Interestingly enough, since I wrote this post, we've already got a new shock - inflation at 11.05% (thanks to the oil surge - again a global phenomena) and the prospect of a sharp rise in interest rates. Now that should logically impact Mumbai's real estate prices. Let's wait it out and see if it does.

2. I already mentioned this in point #3. And builders haven't 'started throwing in stuff', they've been doing it for almost a year. But like I mentioned, headline rates have not fallen as yet. Sure, your effective cost reduced with these so-called freebies but the impact on your overall cost of purchase isn't huge and prices still remain too high.

3. I never made the point on stock markets financing the real estate bubble. And I can't agree with you that Mumbai's real estate boom has been financed by easy lending. That might be true to a some extent for HNIs and large investors, but not for the majority.

In fact far from it, banks started going slow on mortgages about a year back. This happened after the RBI pointedly took note of the speculation in the real estate sector (Gurgaon and Bangalore being good examples) and then increased risk-weightage on mortgages which made life tougher for banks - some of which had indeed gone over-aggressive on home loans. (If you know anyone in ICICI Bank ask them why they drastically cut/transferred their staff from their mortgages division).

The RBI woke up to the asset bubble in real estate much earlier as compared to the Fed which waited for a crisis to put them in action. Try getting a home loan now in Mumbai 'with little or no documentation' - you might be surprised how difficult it is here from the US - even today ;)

I understand the call you're taking and like I said I'd only be too happy to be proved wrong. In fact from the way things are going (after 11% inflation and a rising interest rate scenario), there might actually be a sense of panic among builders which might drive down prices. And if this does happen, it will not be because of speculation, greed and dodgy lending practices by banks. It will be because inflation drove up interest rates, which in turn stifled India's overall GDP growth - thanks, in no small measure to the oil shock, i.e. an event that affects almost every country in the world and not just the city of Mumbai.

I think both of us are in agreement that Mumbai realty prices will fall. It's just a question of how much and how soon.

Anon - not sure if that has anything to do with my post, but thanks for the comment.

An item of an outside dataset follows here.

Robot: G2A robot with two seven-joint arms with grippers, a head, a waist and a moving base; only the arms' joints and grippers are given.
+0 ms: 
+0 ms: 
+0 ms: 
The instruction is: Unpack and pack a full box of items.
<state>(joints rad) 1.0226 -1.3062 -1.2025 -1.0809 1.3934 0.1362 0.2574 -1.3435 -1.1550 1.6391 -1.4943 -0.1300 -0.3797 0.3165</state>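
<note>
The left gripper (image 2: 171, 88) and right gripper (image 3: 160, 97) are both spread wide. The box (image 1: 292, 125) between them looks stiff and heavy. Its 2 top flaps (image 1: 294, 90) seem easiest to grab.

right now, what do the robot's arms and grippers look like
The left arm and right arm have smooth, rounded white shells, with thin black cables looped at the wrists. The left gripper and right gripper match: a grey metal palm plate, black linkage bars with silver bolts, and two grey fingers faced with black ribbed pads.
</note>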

Manoj - Some factual errors in what you said - prices never crashed 50% in the early 90s. They fell 50% from the mid-90s when the RBI raised interest rates (my guess is probably around 1994-95, sometime after 12th Sept 1994 when the stock markets touched an all-time high of 4,643) all the way to about 2002-03 (which annualised is an 8% decline - not exactly a 'crash'). So, as you correctly pointed out real estate typically crashes in slow motion and lasts longer. Will it happen this time? Let's see. For Mumbai prices to go into a similar downward spiral this time for the next 5 years, a lot would have to go wrong - and if that does happen, I think there'll be much more to worry about than just the real estate market. Thanks for the comment and I wish I could make such a handsome return on my investment!